Instructions for the task:
Copy all records precisely, apart from the pictures.

Source records:
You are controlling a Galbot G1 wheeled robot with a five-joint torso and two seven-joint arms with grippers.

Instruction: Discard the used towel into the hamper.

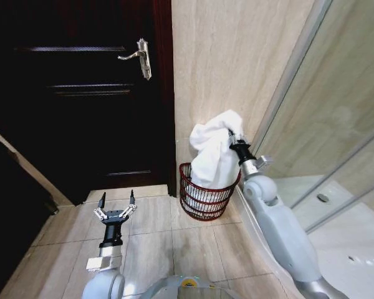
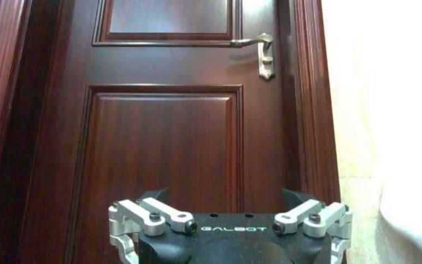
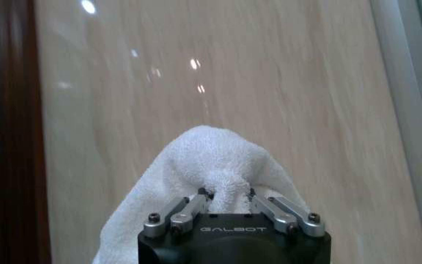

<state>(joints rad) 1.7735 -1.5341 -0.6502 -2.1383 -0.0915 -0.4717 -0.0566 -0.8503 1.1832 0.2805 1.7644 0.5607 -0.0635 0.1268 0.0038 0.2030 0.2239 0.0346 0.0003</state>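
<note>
The right gripper point(image 1: 237, 138) pinched the white towel point(image 1: 213, 156), which hung into the hamper point(image 1: 206, 200); release seemed next. The left gripper point(image 1: 116, 202) idled low, fingers spread.

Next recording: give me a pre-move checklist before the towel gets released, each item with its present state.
1. Right gripper shut on the white towel: ok.
2. Towel above the hamper: ok, lower end hangs into it.
3. Hamper upright on the floor tiles: ok.
4. Whole towel will drop inside the rim: cannot tell.
5. Left gripper open, low before the door, away from the hamper: ok.
</note>
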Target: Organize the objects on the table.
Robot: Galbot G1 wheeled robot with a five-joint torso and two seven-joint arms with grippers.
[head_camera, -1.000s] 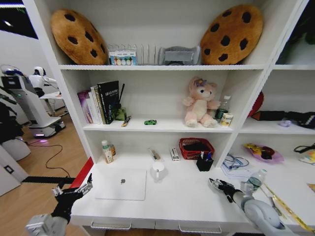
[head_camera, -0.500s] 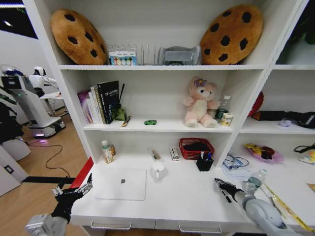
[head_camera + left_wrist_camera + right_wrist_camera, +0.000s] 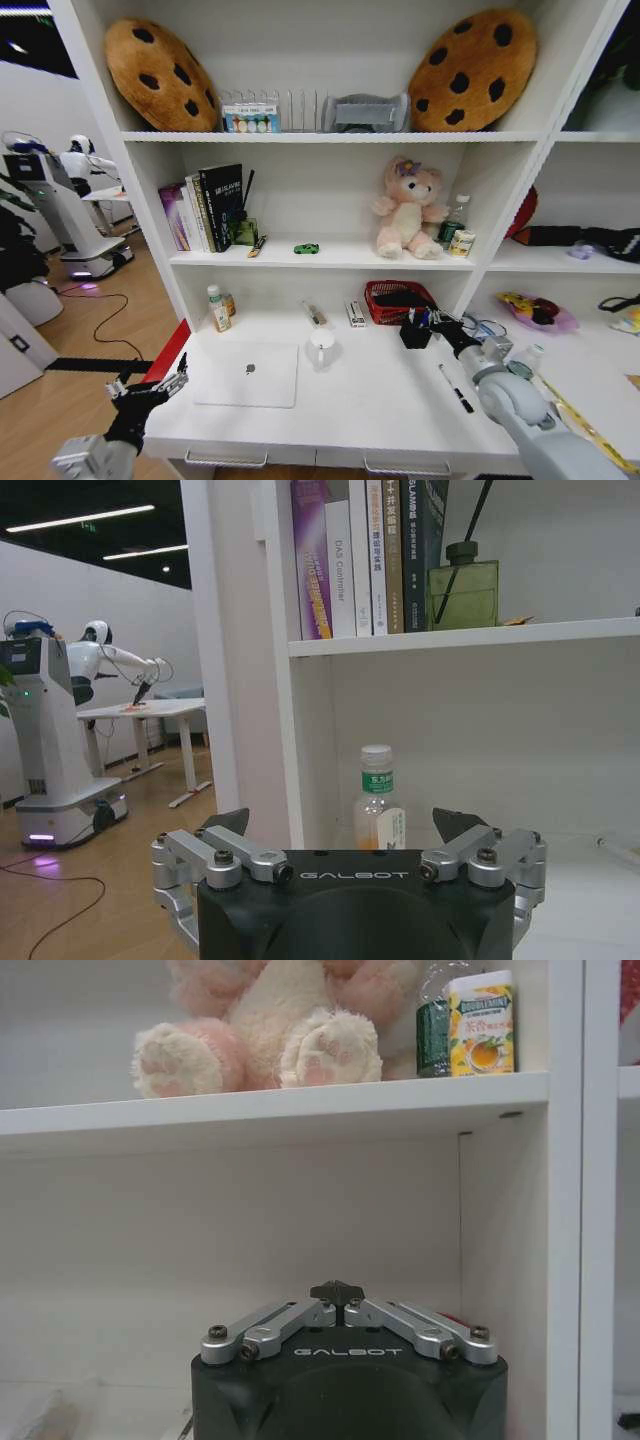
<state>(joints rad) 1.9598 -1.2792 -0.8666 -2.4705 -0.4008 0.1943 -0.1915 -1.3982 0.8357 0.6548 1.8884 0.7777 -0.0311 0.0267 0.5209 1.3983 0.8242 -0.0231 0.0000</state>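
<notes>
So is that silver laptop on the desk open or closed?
Closed. The laptop lies flat on the table, lid down, with its logo facing up and no screen or keyboard showing.

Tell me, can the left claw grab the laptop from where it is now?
Probably yes. The left claw hangs open just off the table's front-left corner, and the silver laptop lies flat beside it with nothing between them.

Table (image 3: 360, 410) and shelves (image 3: 330, 137): smooth white laminate, slight sheen. Laptop (image 3: 246, 374) matt silver metal; bear (image 3: 405, 210) and cushions (image 3: 160, 73) fuzzy plush cloth. Grippers (image 3: 350, 880): matt black plastic housing, brushed metal links; bottle (image 3: 377, 810) clear plastic.
</notes>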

Task result:
You are controlling a Galbot G1 wheeled robot with a five-joint torso and two seven-joint arms with grippers.

Instruction: Discard the used towel into the hamper.


<state>(joints rad) 1.7735 -1.5341 -0.6502 -2.1383 -0.0915 -0.4717 -0.0566 -0.8503 1.1832 0.2805 1.7644 0.5607 -0.0635 0.1268 0.0038 0.2030 0.2239 0.0346 0.0003</state>
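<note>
The right gripper point(image 1: 237, 138) pinched the white towel point(image 1: 213, 156), which hung into the hamper point(image 1: 206, 200); release seemed next. The left gripper point(image 1: 116, 202) idled low, fingers spread.

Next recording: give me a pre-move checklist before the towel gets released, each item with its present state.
1. Right gripper shut on the white towel: ok.
2. Towel above the hamper: ok, lower end hangs into it.
3. Hamper upright on the floor tiles: ok.
4. Whole towel will drop inside the rim: cannot tell.
5. Left gripper open, low before the door, away from the hamper: ok.
</note>
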Target: Organize the objects on the table.
Robot: Galbot G1 wheeled robot with a five-joint torso and two seven-joint arms with grippers.
[head_camera, -1.000s] 
[head_camera, -0.500s] 
[head_camera + left_wrist_camera + right_wrist_camera, +0.000s] 
<state>(joints rad) 1.9598 -1.2792 -0.8666 -2.4705 -0.4008 0.1943 -0.1915 -1.3982 0.8357 0.6548 1.8884 0.7777 -0.0311 0.0267 0.5209 1.3983 0.8242 -0.0231 0.0000</state>
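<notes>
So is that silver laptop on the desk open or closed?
Closed. The laptop lies flat on the table, lid down, with its logo facing up and no screen or keyboard showing.

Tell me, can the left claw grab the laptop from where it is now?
Probably yes. The left claw hangs open just off the table's front-left corner, and the silver laptop lies flat beside it with nothing between them.

Table (image 3: 360, 410) and shelves (image 3: 330, 137): smooth white laminate, slight sheen. Laptop (image 3: 246, 374) matt silver metal; bear (image 3: 405, 210) and cushions (image 3: 160, 73) fuzzy plush cloth. Grippers (image 3: 350, 880): matt black plastic housing, brushed metal links; bottle (image 3: 377, 810) clear plastic.
</notes>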

This answer leaves nothing further to address.